Still, he said that he had asked the Illinois State Police to conduct an independent investigation into the death.

Two officers involved, Todd Wagner and Matt Witt, have been placed on administrative leave pending the outcome of the state police inquiry.

A friend of the youth described the victim as troubled but deeply religious.

The friend, Nathan Pfeiffer, 20, said Roger Holyfield was “always wanting to find God.”

In fact, at the time Holyfield was confronted by police, he was walking down a street in Jerseyville yelling “I want Jesus.” In one hand, Holyfield was carrying a Bible. In the other, he had - for some reason - a cordless home telephone.

Pfeiffer said Holyfield suffered from mental illness and had never gotten over the death of his father a couple of years ago.

But despite the problems, Pfeiffer said Holyfield never acted violently.
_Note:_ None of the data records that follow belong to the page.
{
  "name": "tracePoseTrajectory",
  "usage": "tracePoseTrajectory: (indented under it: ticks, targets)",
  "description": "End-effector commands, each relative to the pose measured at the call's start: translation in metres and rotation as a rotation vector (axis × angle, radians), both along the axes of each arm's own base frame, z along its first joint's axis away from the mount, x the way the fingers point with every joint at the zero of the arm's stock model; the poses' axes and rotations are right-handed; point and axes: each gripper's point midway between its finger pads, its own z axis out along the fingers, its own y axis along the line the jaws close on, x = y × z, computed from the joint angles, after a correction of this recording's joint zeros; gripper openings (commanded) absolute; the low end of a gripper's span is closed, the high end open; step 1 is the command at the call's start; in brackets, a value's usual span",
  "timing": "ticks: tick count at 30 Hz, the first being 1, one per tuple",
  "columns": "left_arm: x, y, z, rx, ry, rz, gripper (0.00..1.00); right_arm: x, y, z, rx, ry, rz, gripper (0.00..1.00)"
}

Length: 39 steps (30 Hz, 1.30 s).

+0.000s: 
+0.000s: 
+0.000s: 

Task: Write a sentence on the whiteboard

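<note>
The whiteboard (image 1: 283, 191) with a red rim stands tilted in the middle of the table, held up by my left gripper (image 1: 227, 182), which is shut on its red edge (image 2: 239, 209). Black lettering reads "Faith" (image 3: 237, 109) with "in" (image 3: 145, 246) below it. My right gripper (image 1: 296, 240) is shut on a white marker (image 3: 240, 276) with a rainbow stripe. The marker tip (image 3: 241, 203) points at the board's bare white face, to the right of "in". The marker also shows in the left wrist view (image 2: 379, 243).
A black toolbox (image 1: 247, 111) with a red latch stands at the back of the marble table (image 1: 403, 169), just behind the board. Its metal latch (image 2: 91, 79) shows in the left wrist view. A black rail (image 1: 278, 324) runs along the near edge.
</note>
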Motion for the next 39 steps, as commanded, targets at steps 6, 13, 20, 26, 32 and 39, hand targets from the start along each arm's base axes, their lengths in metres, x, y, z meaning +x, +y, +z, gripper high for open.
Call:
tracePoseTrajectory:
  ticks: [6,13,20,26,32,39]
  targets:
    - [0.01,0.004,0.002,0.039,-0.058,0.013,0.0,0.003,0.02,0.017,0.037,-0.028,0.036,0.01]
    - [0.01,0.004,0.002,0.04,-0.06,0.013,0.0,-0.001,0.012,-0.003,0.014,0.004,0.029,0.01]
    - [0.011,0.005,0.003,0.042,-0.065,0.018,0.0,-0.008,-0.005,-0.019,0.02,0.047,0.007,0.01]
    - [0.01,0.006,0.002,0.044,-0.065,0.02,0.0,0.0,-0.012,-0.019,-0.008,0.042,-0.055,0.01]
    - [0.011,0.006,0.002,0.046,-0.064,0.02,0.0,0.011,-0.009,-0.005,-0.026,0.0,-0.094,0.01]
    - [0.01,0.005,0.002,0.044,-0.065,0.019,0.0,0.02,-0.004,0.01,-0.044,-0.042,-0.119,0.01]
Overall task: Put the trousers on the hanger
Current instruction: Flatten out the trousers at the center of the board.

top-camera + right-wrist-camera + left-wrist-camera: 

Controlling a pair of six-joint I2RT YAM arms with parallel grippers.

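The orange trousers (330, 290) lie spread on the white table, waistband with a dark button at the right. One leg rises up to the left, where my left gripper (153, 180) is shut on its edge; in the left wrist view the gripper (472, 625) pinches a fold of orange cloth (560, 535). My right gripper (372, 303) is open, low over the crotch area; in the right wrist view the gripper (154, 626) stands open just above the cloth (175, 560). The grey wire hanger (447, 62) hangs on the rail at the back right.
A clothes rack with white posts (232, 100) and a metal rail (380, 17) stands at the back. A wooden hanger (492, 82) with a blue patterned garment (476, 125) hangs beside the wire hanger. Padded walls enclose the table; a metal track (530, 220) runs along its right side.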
That’s why Pfeiffer said he couldn’t understand why police would fire a Taser at the diminutive Holyfield. Pfeiffer estimated that Holyfield weighed about 130 pounds and stood barely 5 feet 7 inches tall.

In a press conference Tuesday, Blackorby said the struggle began when a police officer called to the scene attempted to put his hand on Holyfield’s shoulder to calm him down.

“Holyfield hits his arm away from him and the struggle was on,” Blackorby said.

Holyfield was warned several times to stop being combative or a Taser would be used, Blackorby added. The officers put Holyfield in handcuffs, but when he continued to resist, he was hit with Taser jolts twice, the chief said.

Holyfield was taken to Cardinal Glennon Children’s Medical Center in St. Louis, where he died.

Dr. Phillip Burch, St. Louis’ deputy chief medical examiner, said Holyfield might have died from excited delirium, a highly active mental state where a person is no longer able to control him or herself.

Excited delirium could be brought on by mental illness or drugs.

Holyfield lived with his mother and stepfather in Dow, a village of about 250 people four miles south of Jerseyville. A woman who answered the door at the family’s gray mobile home Tuesday declined to comment.

Dow has a post office and an elementary school. Its only store is Linda’s Market, a lean-to about the size of a single-car garage attached to the side of a mobile home.

Said Pfeiffer: “It still tears me up, because he was a really good friend.”